Google Cloud Pub/Sub Reliability User Guide: Part 1 Publishing

Published in

Google Cloud - Community

13 min readOct 19, 2020

This is first in a series of posts that will help users of Google Cloud Pub/Sub write reliable applications that use the service. The following parts will cover subscribing and administrative operations.

Yes, Pub/Sub is very reliable and highly available. No, it is not perfectly reliable. And that is where you, as an application developer, come in. My hope is that this set of articles will give you the background to design for extreme reliability. The articles are written by the product manager of Cloud Pub/Sub with a lot of help from Kamal Aboul-Hosn and others.

Types of publish errors

The first concern of an application using Pub/Sub is publishing: getting messages to durable storage offered by Pub/Sub. Any unavailability of the publish API can create risk of data loss. So, as an application designer, you must strike a balance between complexity of the code and the types of unavailability it can handle without losing data. There are three main classes of unavailability to anticipate:

Transient failures: individual requests or seconds of degraded availability
Temporary unavailability: seconds to minutes
Extended unavailability: tens of minutes to hours

We look at some design considerations for each of these as well as other cases. In addition we briefly discuss the set of metrics and recommended alerts required to support any practical reliability design. We recommend reviewing the Cloud Pub/Sub Monitoring Guide for a more thorough review of metrics before delving into design.

Transient failures

Pub/Sub, as many multitenant, distributed services, is subject to a background rate of transient request failures. These are rare: typically, one or fewer per thousands requests. The error rate will vary with your application behavior, network connectivity to GCP, and a host of other factors. You should benchmark it for your particular application. There are two main kinds of transient request failures: errors explicitly returned by the service and request timeouts. These are usually not strongly correlated in time, at least at the scale of seconds. Therefore, the common strategy to dealing with both is simply retrying requests. Note that some errors, such as those caused by malformed requests or invalid resource identifiers, are not retryable; these are beyond the scope of this reliability discussion. While the Pub/Sub client libraries generally time-out and retry requests for you, it is important to understand the retry settings and to handle, log and alert (e.g. using log based metrics) on permanent failures. The publisher guide is a good starting point to understand these.

Request timeouts can be caused by the client, based on the configuration you chose as a developer, the Pub/Sub service and the network connection your application has to it. As any multi-layered, multi-tenant, distributed system, Pub/Sub has a “long tail” of request latencies: while most requests complete in tens of milliseconds, it is possible for some to get stuck for seconds or even minutes, before succeeding or failing. This may be surprising if you are used to interacting with a system with pre-provisioned, dedicated capacity and a single, local network hop between the publisher and the machine that processes the requests. The long tail latencies and a background rate of errors is the price of horizontal scalability. The latency and errors can be caused by a temporarily overloaded machine that happens to handle your request, a network problem, or a host of other issues. By assuming your application can cope with this, Pub/Sub can load-balance traffic to resolve such problems, scale up or scale down.

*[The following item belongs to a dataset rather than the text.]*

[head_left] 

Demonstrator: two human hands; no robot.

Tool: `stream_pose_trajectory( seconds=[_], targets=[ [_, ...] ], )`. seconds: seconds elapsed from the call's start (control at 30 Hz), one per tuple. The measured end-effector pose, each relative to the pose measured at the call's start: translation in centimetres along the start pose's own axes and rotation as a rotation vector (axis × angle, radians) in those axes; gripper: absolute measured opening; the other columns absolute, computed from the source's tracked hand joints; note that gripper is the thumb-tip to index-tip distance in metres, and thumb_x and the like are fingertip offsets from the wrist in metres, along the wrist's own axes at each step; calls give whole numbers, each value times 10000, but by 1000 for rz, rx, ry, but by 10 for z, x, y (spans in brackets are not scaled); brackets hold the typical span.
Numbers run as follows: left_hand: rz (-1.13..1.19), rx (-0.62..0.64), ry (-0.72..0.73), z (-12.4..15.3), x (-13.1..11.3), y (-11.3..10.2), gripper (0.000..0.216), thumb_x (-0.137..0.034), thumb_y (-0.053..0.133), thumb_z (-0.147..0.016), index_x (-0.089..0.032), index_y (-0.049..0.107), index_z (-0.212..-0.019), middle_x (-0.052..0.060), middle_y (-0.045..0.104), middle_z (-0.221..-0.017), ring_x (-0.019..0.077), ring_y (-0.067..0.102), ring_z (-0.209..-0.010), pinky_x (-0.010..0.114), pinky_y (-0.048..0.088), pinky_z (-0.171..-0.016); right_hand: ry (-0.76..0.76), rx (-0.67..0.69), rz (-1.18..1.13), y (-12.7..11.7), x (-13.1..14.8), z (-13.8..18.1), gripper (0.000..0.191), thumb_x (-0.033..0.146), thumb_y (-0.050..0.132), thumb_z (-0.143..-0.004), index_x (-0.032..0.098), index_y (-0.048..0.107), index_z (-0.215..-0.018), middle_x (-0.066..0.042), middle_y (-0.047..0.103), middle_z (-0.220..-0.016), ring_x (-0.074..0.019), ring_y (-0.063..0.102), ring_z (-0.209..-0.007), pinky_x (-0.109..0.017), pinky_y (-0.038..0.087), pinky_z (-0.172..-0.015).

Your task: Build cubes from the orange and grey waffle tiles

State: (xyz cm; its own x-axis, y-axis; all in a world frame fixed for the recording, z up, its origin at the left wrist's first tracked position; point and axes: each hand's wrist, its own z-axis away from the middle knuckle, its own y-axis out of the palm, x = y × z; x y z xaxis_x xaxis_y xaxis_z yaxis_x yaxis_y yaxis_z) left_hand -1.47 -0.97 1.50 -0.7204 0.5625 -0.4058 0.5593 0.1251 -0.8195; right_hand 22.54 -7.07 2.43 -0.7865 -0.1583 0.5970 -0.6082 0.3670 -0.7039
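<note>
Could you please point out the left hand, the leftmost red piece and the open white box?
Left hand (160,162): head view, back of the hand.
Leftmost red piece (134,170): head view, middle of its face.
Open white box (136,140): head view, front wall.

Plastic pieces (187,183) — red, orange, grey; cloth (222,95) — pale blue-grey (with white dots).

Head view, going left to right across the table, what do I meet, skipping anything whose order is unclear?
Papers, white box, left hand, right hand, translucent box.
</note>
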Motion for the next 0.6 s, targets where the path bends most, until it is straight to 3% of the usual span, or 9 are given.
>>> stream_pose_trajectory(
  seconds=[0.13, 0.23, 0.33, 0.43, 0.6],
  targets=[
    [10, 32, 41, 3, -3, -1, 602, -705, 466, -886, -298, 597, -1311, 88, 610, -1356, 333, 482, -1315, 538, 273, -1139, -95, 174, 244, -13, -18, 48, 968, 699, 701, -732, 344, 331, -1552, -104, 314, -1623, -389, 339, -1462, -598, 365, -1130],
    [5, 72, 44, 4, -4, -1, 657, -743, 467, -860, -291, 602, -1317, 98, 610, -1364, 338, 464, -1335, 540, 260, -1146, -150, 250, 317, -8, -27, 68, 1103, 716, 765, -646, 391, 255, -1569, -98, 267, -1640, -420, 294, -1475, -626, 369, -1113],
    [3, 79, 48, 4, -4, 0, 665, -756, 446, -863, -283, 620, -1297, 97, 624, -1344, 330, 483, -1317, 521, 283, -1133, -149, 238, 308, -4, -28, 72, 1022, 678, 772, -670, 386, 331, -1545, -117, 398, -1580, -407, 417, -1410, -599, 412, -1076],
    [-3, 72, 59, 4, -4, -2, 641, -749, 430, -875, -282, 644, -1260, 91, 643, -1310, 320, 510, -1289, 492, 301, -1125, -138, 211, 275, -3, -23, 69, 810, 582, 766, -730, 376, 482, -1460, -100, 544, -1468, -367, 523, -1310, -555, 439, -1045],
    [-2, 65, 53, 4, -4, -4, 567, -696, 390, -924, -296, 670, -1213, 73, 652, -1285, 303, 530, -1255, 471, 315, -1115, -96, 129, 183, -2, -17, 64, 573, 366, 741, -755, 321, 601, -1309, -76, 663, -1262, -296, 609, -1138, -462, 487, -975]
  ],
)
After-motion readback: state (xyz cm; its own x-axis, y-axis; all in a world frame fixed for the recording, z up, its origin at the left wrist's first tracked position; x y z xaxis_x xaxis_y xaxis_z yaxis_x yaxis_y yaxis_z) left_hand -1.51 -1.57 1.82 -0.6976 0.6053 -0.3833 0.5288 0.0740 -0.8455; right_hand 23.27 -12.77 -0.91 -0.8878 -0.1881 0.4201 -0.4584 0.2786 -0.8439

As the developer of a publisher application, you have to choose a timeout duration. The price of shorter timeouts are duplicate messages: if a request were going to succeed, given time, timing out and retrying too early will effectively publish the same message twice, with different message ids. This creates more trouble for subscribers and comes with additional processing and network cost per message. The benefit of aggressive timeouts, on the other hand, is that they can cut the tail latency. We recommend timeouts of 10 seconds as a starting point.

Once you have a request failure, you have to design a retry policy. Start by understanding typical errors and request timeouts for your application. You can do this using client-side metrics or estimating this using the GCP API metrics (serviceruntime.googleapis.com/api/request_latencies,with 99th percentile and 50th percentile aggregators, in particular). Note that this measures how long it takes the service to complete the request, and does not capture the latency of the network connection between your application and GCP. You will have to measure those with client-side instrumentation.

Once you have a sense of the distribution of error rates and latencies, you have to configure the retry policy. The Pub/Sub client libraries generally adopt exponential backoff starting from an initial timeout and continuing to try for a total timeout (See “Retrying Requests” in the Publisher Guide; documentation for Java RetrySettings, Python config). The most important settings here are:

Initial RPC Timeout: this determines how soon to abandon the initial RPC.
Total Timeout: how long to keep retrying.

We recommend starting with a total timeout of 10 minutes and an initial RPC timeout of 10 seconds.

Longer retry periods make your applications more robust to short term failures, but they also may extend the time it takes you to find out about the error condition through logs and alerts. They also expose your application to risk of running out of memory: every new message that is to be retried has to be stored in memory. So your machine has to have enough to store the amount of data greater than the timeout duration multiplied by the rate of incoming data. A shorter timeout, say 1 minute, may be appropriate if the publisher application is downstream from a load balancer and an application that can retry the request. For example, if the requests originate on a mobile client with a retry policy, failing quickly allows the mobile client to attempt sending the request to another front end rather than waiting for the response. The publisher flow control mechanism implemented in the Pub/Sub Client Libraries can help implement such failures safely.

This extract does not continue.